— What you should do —
Reproduce the entries shown below only from the line with "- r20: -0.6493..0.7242" down to the line with "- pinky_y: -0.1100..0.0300", keeping both end lines and copying each one exactly.

----- Data supplied

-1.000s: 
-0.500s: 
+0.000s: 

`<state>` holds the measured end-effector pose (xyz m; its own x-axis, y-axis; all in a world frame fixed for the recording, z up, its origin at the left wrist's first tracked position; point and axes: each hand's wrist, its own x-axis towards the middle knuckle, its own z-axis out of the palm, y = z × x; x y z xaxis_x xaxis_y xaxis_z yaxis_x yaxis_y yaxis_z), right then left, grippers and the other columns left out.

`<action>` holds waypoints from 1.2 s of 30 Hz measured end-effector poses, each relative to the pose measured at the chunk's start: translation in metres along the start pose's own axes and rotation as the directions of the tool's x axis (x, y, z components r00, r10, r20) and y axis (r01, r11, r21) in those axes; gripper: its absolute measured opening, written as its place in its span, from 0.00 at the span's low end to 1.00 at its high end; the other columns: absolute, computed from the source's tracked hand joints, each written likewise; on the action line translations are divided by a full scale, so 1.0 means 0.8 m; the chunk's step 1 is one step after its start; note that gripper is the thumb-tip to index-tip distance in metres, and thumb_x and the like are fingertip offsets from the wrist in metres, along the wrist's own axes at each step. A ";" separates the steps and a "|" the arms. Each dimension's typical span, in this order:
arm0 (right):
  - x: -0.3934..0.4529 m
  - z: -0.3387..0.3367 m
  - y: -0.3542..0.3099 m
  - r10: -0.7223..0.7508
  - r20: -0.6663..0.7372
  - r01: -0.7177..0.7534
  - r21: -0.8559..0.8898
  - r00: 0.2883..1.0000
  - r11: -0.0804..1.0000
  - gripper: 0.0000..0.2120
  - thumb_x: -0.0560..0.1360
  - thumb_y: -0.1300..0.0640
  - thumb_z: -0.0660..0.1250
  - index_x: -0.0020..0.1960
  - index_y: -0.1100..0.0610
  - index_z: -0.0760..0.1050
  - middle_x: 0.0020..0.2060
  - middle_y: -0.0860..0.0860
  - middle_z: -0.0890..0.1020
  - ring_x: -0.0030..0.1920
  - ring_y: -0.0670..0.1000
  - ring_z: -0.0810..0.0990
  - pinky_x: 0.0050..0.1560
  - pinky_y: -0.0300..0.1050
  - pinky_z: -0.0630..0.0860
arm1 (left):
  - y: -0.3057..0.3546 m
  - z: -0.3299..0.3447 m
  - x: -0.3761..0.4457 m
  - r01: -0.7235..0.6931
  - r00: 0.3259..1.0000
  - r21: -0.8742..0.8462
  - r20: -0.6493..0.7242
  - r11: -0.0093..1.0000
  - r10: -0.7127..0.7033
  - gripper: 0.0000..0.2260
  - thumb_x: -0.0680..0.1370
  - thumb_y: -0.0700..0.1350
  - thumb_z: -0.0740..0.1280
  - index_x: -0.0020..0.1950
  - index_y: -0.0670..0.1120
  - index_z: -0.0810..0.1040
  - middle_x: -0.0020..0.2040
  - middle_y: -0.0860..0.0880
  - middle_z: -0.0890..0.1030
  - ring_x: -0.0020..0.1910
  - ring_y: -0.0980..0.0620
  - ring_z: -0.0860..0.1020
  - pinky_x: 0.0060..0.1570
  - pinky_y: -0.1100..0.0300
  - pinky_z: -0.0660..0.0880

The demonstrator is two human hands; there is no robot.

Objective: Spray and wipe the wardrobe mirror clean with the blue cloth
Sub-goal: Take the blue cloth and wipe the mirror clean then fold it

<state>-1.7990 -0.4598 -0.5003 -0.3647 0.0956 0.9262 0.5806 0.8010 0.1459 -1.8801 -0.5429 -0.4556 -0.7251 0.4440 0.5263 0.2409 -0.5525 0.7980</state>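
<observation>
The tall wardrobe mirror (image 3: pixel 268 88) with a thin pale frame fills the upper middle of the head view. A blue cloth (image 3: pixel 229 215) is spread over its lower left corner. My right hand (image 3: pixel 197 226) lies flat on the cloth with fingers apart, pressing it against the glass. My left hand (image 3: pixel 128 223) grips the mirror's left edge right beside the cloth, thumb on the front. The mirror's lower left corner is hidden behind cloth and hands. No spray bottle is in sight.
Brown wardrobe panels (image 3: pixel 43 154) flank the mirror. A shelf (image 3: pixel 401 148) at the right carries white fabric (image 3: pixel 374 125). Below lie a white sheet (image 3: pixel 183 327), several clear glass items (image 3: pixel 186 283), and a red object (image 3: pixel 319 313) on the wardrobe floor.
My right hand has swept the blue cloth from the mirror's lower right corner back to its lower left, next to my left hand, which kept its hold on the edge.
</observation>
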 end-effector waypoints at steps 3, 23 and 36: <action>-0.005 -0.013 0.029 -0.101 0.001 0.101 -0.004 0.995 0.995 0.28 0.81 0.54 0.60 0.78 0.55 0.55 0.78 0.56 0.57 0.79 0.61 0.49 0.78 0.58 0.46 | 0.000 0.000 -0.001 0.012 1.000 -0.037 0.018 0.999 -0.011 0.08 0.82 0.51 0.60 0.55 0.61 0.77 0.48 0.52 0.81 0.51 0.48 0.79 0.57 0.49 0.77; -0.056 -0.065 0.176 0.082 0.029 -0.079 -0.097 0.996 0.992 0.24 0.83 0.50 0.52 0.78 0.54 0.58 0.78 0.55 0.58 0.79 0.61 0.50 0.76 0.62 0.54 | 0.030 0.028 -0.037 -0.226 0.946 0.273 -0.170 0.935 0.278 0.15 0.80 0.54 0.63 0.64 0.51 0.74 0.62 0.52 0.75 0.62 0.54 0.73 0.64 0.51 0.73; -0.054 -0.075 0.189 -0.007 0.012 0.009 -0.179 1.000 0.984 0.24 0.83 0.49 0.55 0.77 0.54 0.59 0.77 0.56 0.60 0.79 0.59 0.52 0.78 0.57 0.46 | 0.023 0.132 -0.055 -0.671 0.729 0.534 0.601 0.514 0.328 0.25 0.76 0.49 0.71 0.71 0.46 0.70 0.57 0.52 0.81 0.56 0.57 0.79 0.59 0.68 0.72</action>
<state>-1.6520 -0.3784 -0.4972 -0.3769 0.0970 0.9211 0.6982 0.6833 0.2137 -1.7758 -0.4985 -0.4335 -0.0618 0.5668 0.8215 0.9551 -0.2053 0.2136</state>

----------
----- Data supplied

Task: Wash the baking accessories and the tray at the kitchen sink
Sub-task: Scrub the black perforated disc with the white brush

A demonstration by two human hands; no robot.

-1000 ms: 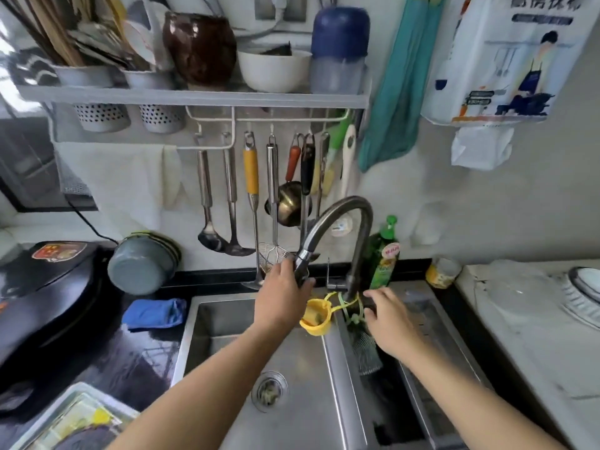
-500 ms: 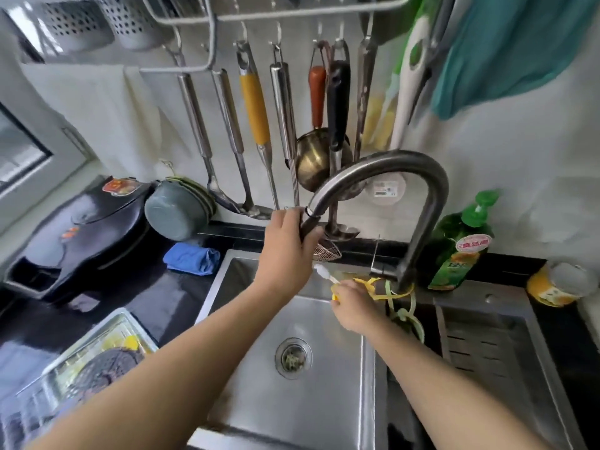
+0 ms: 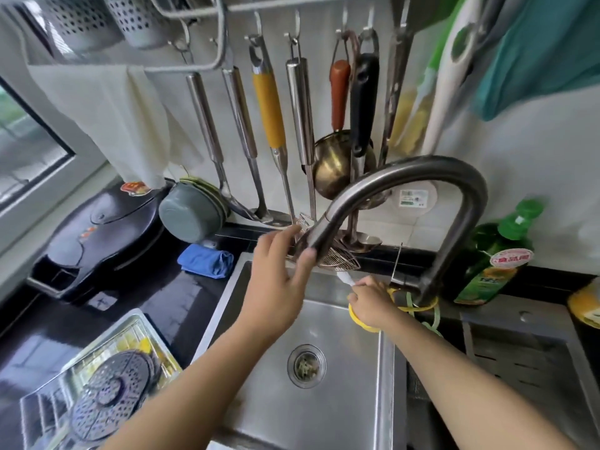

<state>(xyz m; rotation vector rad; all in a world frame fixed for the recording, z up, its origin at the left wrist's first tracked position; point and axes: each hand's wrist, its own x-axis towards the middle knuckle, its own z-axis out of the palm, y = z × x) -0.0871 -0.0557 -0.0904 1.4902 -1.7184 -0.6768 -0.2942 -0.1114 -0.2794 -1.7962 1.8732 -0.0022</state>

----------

— Answer for the task —
  - r20: -0.6493..0.7242
  - r11: -0.0093..1.0000
  - r10: -0.7127..0.7033
  - gripper: 0.0000..0.2260
  - thumb_x: -0.0680..0.1370
  - thumb_y: -0.0700..0.1350
  - thumb_z: -0.0740..0.1280
  - index_x: -0.0020..0.1950
  - index_y: -0.0670..0.1120
  - index_z: -0.0810..0.1040
  - middle_x: -0.0020..0.2040
  - middle_y: -0.0860..0.0880
  - middle_z: -0.0890..0.1030
  - ring_x: -0.0020..0.1910
  - ring_y: -0.0980..0.0620
  - ring_z: -0.0860..0.1020
  - pinky_x: 0.0060..0.1570
  - pinky_y: -0.1100..0.0300

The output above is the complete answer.